In a way, I feel like the victim of a bait-and-switch scheme. The movie I saw isn't the one advertised in the trailers. As marketed, The Meg looks like a breezy, campy monster movie that supersizes Jaws with an infusion of Jurassic Park. In reality, however, The Meg takes itself far too seriously. The only amusing elements are Jason Statham's occasional one-liners coupled with his exasperated expressions.
The thing that disappointed me the most about The Meg is its flat tone. There's too little tension and not nearly enough suspense. The build-up to The Meg's "reveal" is lackluster and the actual moment happens with almost no fanfare. (The scene in the trailer where the shark stares down the little girl would have made a great "reveal" but that moment occurs later in the film.) I gnashed my teeth with frustration at every misstep. By the end of the movie, I had probably worn away most of the enamel.
It never seems fair to compare a shark movie to Jaws, so I usually opt for something less intimidating. A good runner-up might be the underrated The Deep Blue Sea, but The Meg isn't in that league, either. Nor, in fact, does it even make it to the level of the 2016 Blake Lively effort, The Shallows. No, in order to find something on par with The Meg, one has to start looking at the Jaws sequels. Maybe not #3 or #4, but certainly #2, and that's pretty bad.
Like Skyscraper, The Meg was made more for a worldwide audience than a domestic one. Remembering that action (not comedy or drama) is the international language of film, The Meg is careful to lean heavily on the staples of spectacle - bangs, flashes, and special effects - and shy away from dialogue (the film is in English but will be dubbed in many countries). Hollywood understands what sells overseas and has made a conscious decision with productions like this to hedge their bets stateside and go for the box office jugular elsewhere. It's the Pacific Rim model.
Statham plays Jonas Taylor, a former U.S. Navy officer and deep sea rescue expert who is lured out of retirement when his ex-wife (Jessica McNamee) disappears 12 miles down in a trench off the Chinese coast after something attacks her submersible. Jonas is pretty sure he knows what that something is and, mid-way through the rescue operation, his theory is proven right: it's a megalodon, a 75-foot long prehistoric shark that has found a way to survive in the dark, cold depths. After saving his ex and another crew member, Jonas returns to the underwater facility "Mana One" and meets the rest of the research team: his old buddy, Mac (Cliff Curtis); a beautiful Chinese scientist, Suyin (Li Bingbing), and her father, Dr. Zhang (Winston Chao); the antagonistic medical officer, Dr. Heller (Robert Taylor); and the guy controlling the purse strings, billionaire Jack Morris (Rainn Wilson). As they're discussing how to let the world know about their amazing discovery, they learn that the "Meg" (as they're calling it) hasn't stayed where they found it. It has followed them up and now poses a danger to the sea base and Shanghai.
My son, who's about to enter third grade, has expressed a desire to see The Meg. Putting aside the question of whether it's too violent or gory, it seems oddly appropriate for an eight-year old since that seems to be the level at which the production has been pitched. It's an unremarkable monster movie with cardboard characters and better-than-average special effects. Director Jon Turteltaub (National Treasure) crafts a few impressive sequences (the aforementioned one with the little girl staring at the shark being the best) but most of the film is a paint-by-numbers affair. The story is as disposable as the unromantic romance between Statham's Jonas and Li Bingbing's Suyin. (The Meg is loosely based on the first novel in a series by author Steve Alten. Not much of the book remains, however - the movie is an almost entirely separate entity.)
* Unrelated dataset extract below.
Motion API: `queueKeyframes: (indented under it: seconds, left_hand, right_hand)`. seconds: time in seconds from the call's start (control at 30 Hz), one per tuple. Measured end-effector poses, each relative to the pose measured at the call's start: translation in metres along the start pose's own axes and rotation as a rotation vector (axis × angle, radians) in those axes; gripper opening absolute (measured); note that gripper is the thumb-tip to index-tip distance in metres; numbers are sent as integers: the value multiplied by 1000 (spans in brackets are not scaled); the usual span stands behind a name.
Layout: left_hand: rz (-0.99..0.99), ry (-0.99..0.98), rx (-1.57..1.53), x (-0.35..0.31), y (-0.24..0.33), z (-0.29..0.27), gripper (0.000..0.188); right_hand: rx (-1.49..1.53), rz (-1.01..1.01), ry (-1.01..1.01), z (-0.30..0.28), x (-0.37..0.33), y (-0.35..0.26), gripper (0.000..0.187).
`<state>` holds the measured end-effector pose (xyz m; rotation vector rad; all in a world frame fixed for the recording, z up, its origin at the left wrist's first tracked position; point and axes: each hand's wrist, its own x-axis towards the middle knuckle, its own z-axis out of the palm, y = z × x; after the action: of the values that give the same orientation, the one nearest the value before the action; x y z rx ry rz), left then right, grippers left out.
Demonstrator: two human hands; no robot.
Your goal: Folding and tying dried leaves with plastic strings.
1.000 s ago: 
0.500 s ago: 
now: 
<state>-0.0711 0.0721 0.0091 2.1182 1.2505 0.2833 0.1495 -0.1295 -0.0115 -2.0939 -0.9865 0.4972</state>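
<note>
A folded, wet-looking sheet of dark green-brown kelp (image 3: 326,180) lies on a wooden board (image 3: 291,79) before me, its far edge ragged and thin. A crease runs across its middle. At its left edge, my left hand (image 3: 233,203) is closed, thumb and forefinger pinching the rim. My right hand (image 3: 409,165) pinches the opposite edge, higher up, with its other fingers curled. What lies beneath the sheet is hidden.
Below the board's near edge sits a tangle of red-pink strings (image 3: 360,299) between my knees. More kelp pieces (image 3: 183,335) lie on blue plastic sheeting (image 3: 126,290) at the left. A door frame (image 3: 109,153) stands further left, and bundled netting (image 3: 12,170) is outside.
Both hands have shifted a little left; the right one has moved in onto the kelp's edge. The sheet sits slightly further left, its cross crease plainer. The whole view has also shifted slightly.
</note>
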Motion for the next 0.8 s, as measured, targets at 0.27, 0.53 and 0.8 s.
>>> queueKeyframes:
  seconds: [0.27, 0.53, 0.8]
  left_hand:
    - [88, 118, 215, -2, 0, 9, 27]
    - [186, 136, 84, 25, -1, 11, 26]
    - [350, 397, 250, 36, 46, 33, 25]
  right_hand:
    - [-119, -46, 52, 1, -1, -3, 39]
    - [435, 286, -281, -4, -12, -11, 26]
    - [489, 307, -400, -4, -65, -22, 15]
Had the movie evinced a little more whimsy and a better sense of humor, it could have been a fun romp not unlike Jumanji. Statham can play tongue-in-cheek with the best of them but that's not what he's asked to do here. By failing to embrace the absurdity of the situation, the movie sets itself up as just another summer blockbuster-of-the-week without anything to distinguish or recommend it. The premise, like the trailer, makes The Meg sound more appealing than it is.